The first think I heard about this book was that it was formatted to look like an IKEA catalog. And it was about an IKEA-like store, called Orsk, that is. I’ve worked retail, though not at IKEA or any furniture store, and this sounded so ridiculous and weird I knew I would get a kick out of it.
Orsk, a popular low-price faux-European furniture superstore, has been experiencing some unnerving activity. Every morning the staff arrives to find merchandise broken or damaged, and the security cameras aren’t catching anything. The store manager is at his wits end, and “volun-tells” some of his employees that they will work the store overnight to figure out who or what is in the store and put a stop to it before any of the corporate higher-ups find out. So already this is a relateable story for anyone who’s worked retail and had to deal with a lot of things that should be above their pay grade.
So the Orsk employees embark on what they hope is a mostly quiet evening where they nab a shoplifter and can consider the case closed. Two of them intend to film a segment for a ghost hunters show. And naturally everyone is over their heads as other residents of the store make their presence known.

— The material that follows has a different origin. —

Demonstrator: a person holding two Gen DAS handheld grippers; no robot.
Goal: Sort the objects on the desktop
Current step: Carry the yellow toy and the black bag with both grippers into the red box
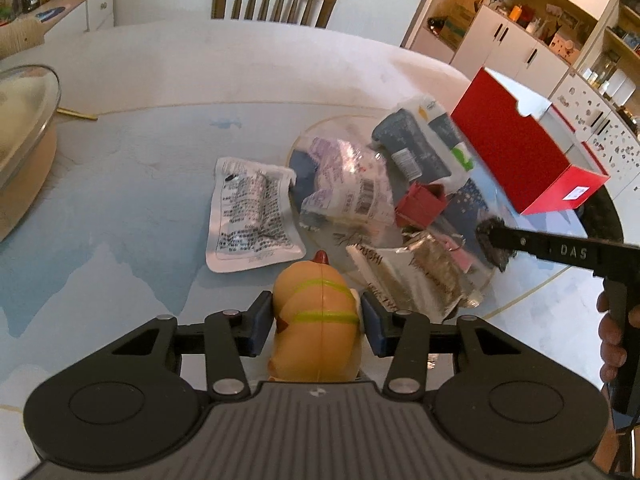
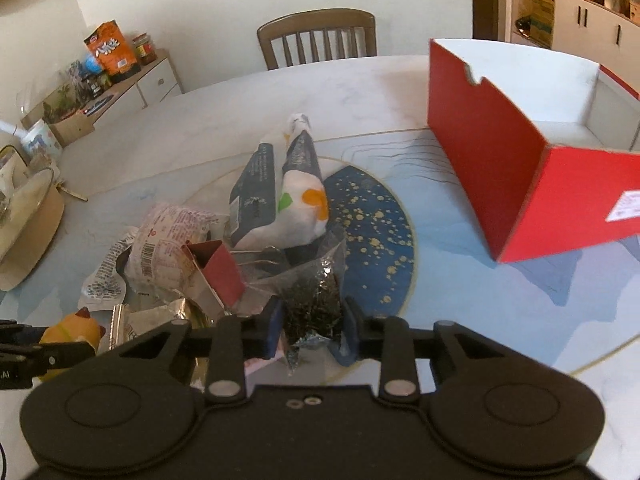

While this is definitely a ghost story, there’s enough humor in it you won’t feel like you can’t read this late at night (at least, that’s how I felt about it). You might end on a cliffhanger, but then there’s another catalog spread for Orsk – but they do get increasingly dark as you progress through the story. It’s gimmicky for sure, but that’s what makes this book fun. It pokes fun at familiar horror film tropes, and you do walk the line of “is it humor or is it horror?” the whole way through. Mostly you read this book for the experience of it, and not for a real scare. It moves at a fast clip with short chapters, so it would make a good read while you wait for the trick-or-treaters.
(The author’s next book is My Best Friend’s Exorcism out in May and will be formatted to look like a high school yearbook. That should be fun!)